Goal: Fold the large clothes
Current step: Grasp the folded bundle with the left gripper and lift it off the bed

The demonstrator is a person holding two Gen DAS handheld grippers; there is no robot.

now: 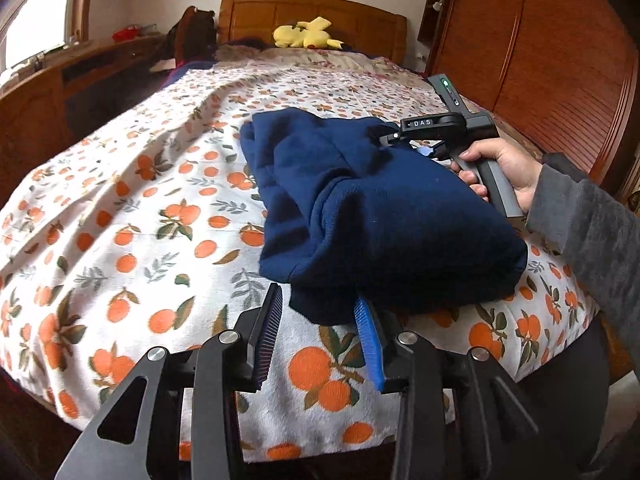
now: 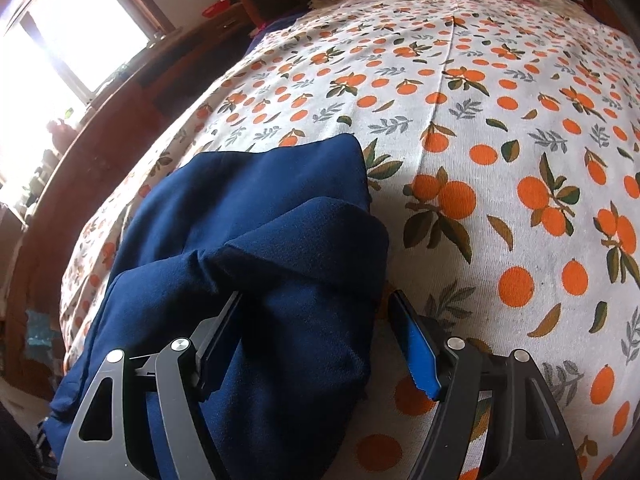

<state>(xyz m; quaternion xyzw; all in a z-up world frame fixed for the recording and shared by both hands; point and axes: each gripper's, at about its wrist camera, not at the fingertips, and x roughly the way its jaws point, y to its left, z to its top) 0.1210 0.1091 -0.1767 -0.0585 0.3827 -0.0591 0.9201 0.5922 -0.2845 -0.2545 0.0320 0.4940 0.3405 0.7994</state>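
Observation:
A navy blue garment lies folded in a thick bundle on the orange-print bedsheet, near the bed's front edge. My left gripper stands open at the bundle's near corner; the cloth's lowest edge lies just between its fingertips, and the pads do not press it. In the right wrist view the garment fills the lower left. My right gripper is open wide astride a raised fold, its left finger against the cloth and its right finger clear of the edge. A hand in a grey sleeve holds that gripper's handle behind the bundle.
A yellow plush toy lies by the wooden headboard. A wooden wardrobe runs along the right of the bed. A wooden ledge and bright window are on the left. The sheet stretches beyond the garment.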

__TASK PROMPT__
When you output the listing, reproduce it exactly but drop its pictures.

__RESPONSE TO THIS EXERCISE__
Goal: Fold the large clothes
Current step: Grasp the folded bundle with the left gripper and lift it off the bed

The demonstrator is a person holding two Gen DAS handheld grippers; there is no robot.

now: 
now: 

<state>(xyz m; quaternion xyzw; all in a z-up world frame fixed for the recording and shared by both hands; point and axes: each gripper's, at about its wrist camera, not at the fingertips, and x roughly the way its jaws point, y to its left, z to its top) 0.1210 0.1091 -0.1767 -0.0585 0.3827 -0.0591 0.9201 0.5922 -0.2845 -0.2545 0.0320 0.4940 0.3405 0.7994</state>
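Observation:
A navy blue garment lies folded in a thick bundle on the orange-print bedsheet, near the bed's front edge. My left gripper stands open at the bundle's near corner; the cloth's lowest edge lies just between its fingertips, and the pads do not press it. In the right wrist view the garment fills the lower left. My right gripper is open wide astride a raised fold, its left finger against the cloth and its right finger clear of the edge. A hand in a grey sleeve holds that gripper's handle behind the bundle.
A yellow plush toy lies by the wooden headboard. A wooden wardrobe runs along the right of the bed. A wooden ledge and bright window are on the left. The sheet stretches beyond the garment.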

That completes the output for this exercise.